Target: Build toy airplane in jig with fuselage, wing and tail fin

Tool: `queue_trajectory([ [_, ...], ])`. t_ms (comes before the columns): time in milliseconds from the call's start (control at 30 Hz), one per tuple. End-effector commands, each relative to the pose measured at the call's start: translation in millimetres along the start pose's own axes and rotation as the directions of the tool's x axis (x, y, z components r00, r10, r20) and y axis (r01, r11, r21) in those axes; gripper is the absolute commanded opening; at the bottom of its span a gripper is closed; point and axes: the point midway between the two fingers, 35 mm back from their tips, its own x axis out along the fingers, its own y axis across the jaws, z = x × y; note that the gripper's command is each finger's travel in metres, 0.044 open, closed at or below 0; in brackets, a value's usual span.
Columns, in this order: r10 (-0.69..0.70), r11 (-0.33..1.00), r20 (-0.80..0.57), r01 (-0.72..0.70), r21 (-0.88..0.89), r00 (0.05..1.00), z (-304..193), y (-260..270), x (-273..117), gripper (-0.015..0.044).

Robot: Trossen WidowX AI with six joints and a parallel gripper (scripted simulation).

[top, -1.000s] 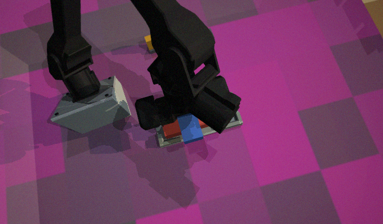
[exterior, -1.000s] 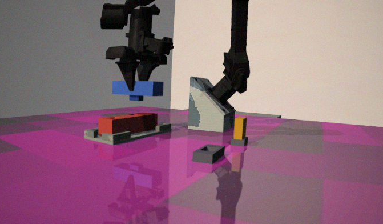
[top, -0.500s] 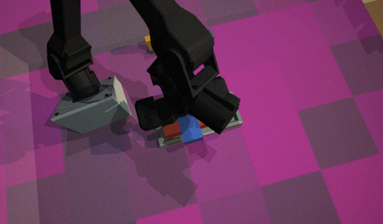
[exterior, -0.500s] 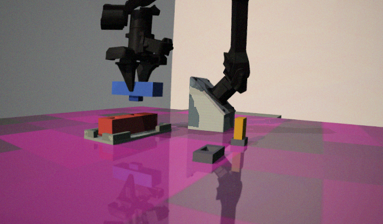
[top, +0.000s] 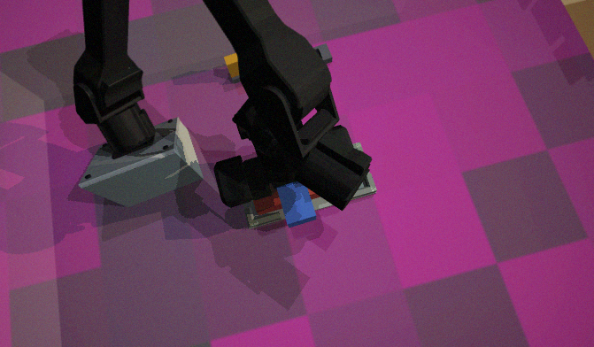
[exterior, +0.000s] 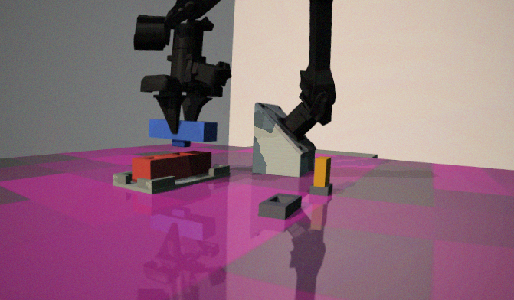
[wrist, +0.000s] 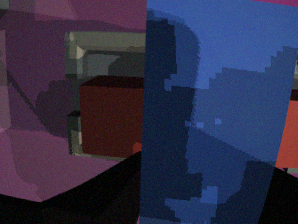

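Observation:
The blue wing [top: 297, 204] [exterior: 200, 131] [wrist: 225, 125] is held level above the fuselage and across it, its small tab pointing down. My gripper [exterior: 183, 126] is shut on the wing's middle. A gap shows between the tab and the red fuselage [top: 266, 204] [exterior: 158, 167] [wrist: 110, 120], which lies in the pale grey cradle [exterior: 158, 187] [wrist: 105, 38]. The wing hides the fuselage's middle in the wrist view. The orange tail fin [top: 231, 65] [exterior: 322, 171] stands upright in a small grey holder [exterior: 321, 190].
An open grey holder [exterior: 273, 211] [top: 325, 53] with nothing in it stands near the tail fin. The arm's grey wedge-shaped base [top: 143, 181] [exterior: 277, 153] stands beside the cradle, with a black arm link rising from it.

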Motion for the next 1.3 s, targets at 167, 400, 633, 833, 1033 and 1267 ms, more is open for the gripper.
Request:
queue_trajectory([
  [167, 0.006, 1.0, 0.011, -0.006, 0.007, 1.0, 3, 3, 18, 0.0197],
  [400, 0.006, 1.0, 0.011, -0.006, 0.007, 1.0, 3, 3, 20, 0.0197],
  [633, 0.006, 1.0, 0.011, -0.006, 0.007, 1.0, 3, 3, 20, 0.0197],
  [833, 0.006, 1.0, 0.011, -0.006, 0.007, 1.0, 2, 3, 21, 0.0197],
  [1033, 0.006, 1.0, 0.011, -0.006, 0.007, 1.0, 2, 3, 21, 0.0197],
  [1267, 0.006, 1.0, 0.011, -0.006, 0.007, 1.0, 2, 3, 21, 0.0197],
])
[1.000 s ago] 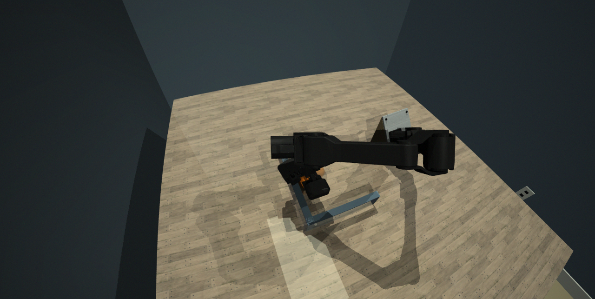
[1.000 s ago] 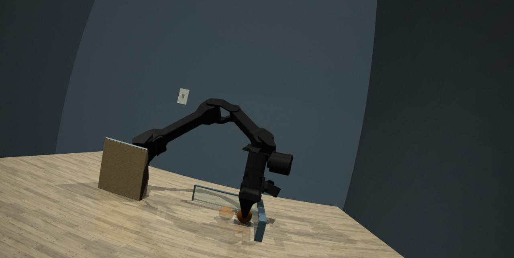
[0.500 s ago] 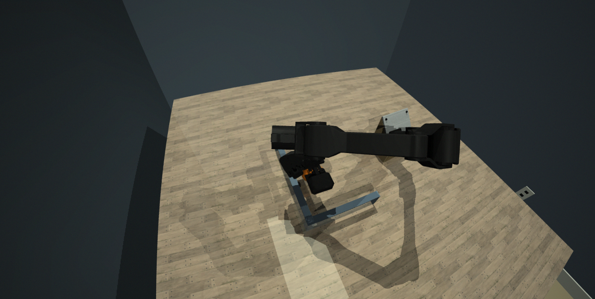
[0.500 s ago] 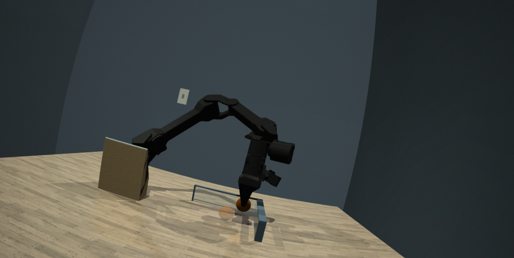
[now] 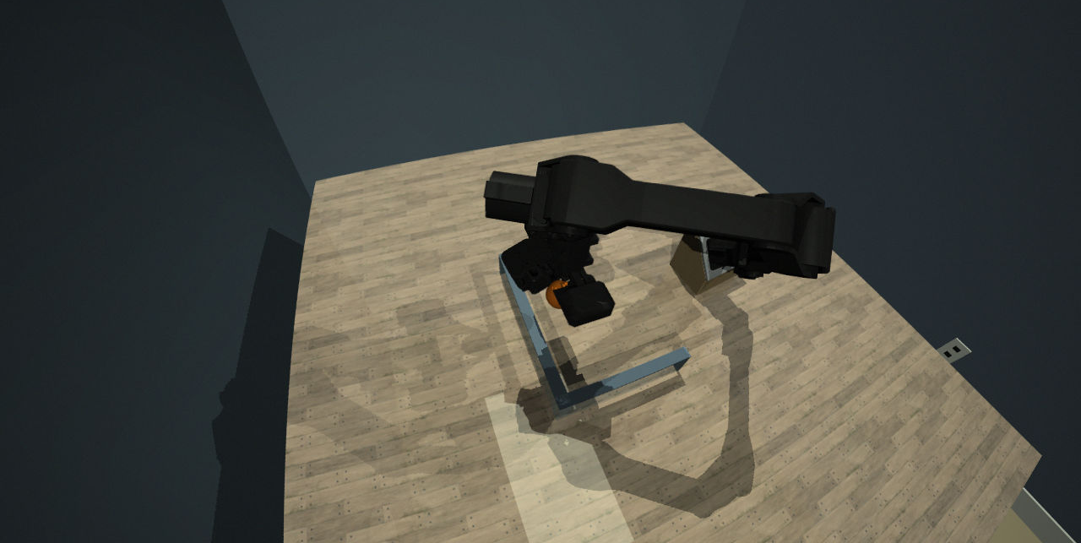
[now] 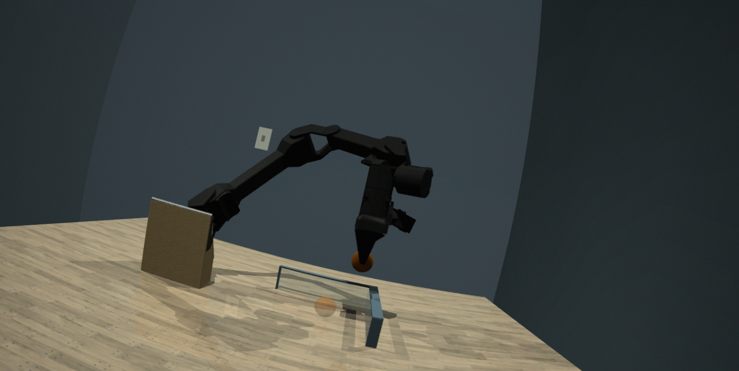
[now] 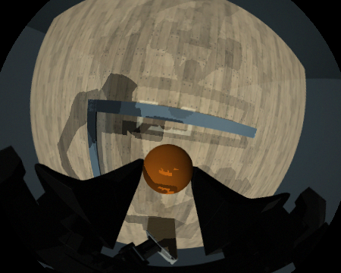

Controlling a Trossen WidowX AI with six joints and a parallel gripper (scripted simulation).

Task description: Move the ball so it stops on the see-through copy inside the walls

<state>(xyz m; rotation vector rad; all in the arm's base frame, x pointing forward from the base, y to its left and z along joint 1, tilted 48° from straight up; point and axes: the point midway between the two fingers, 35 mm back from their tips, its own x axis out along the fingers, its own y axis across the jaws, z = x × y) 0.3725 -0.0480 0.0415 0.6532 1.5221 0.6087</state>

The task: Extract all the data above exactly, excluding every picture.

Answer for the task:
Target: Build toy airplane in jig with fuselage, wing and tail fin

Tool: `queue_trajectory([ [_, ...], ])`. t_ms (comes before the columns): time in milliseconds from the call's start (control at 30 Hz), one per tuple. End-effector commands, each relative to the pose measured at the call's start: translation in millimetres along the start pose's own axes and rotation as the directions of the tool's x axis (x, y, z components r00, r10, r20) and y axis (r01, r11, r21) in those axes; gripper is the absolute commanded opening; at the bottom of its span a gripper is closed; point and axes: the point midway between the two fingers, 35 mm back from their tips, its own x axis out along the fingers, its own y axis across the jaws, z = x × y; note that the gripper's command is each finger's travel in metres, 0.044 open, closed at or below 0; in brackets, a value's usual span.
Columns, in this order: r10 (-0.69..0.70), r11 (-0.33..1.00), r20 (-0.80..0.57), r01 (-0.72..0.70), r21 (-0.88..0.89), r00 (0.05..1.00), z (-304..193), y (-260..270), x (-273..117), gripper (-0.015..0.044).

Robot: Trossen WidowX AI with six joints and a parallel gripper (scripted simulation).

[top, -1.000s] 
[exterior, -1.000s] 
[top, -0.500s] 
[exterior, -0.500s] 
[top, +0.000s] 
[exterior, +0.000s] 
[wrist, +0.000s] 

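Observation:
The blue wing [top: 297, 204] [exterior: 200, 131] [wrist: 225, 125] is held level above the fuselage and across it, its small tab pointing down. My gripper [exterior: 183, 126] is shut on the wing's middle. A gap shows between the tab and the red fuselage [top: 266, 204] [exterior: 158, 167] [wrist: 110, 120], which lies in the pale grey cradle [exterior: 158, 187] [wrist: 105, 38]. The wing hides the fuselage's middle in the wrist view. The orange tail fin [top: 231, 65] [exterior: 322, 171] stands upright in a small grey holder [exterior: 321, 190].
An open grey holder [exterior: 273, 211] [top: 325, 53] with nothing in it stands near the tail fin. The arm's grey wedge-shaped base [top: 143, 181] [exterior: 277, 153] stands beside the cradle, with a black arm link rising from it.
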
Motion for the next 1.3 s, targets at 167, 400, 633, 833, 1033 and 1267 ms, more is open for the gripper.
Request:
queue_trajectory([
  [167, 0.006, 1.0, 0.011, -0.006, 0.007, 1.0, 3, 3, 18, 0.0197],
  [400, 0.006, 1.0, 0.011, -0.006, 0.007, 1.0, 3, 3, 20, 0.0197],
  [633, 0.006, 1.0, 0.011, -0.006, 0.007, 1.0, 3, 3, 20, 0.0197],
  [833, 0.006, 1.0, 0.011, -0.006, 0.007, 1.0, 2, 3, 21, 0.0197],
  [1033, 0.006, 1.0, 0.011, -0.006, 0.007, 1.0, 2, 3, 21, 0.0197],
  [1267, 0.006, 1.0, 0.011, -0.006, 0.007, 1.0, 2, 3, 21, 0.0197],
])
[1.000 s ago] 
[1.000 s ago] 
[0.500 s ago] 
[0.500 s ago] 
[now] 
[now] 
[now] 

Controlling a Trossen WidowX AI with six joints and a parallel gripper (scripted simulation).

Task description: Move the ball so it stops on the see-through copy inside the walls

<state>(xyz m; rotation vector rad; all in the arm's base frame, x pointing forward from the base, y to its left and z along joint 1, tilted 48° from straight up; point and axes: the point midway between the two fingers, 35 mm back from their tips, its own x axis out along the fingers, its own y axis across the jaws, z = x × y) 0.3725 -0.0480 0.0415 0.6532 1.5221 0.6087</state>

At this point, the answer is complete.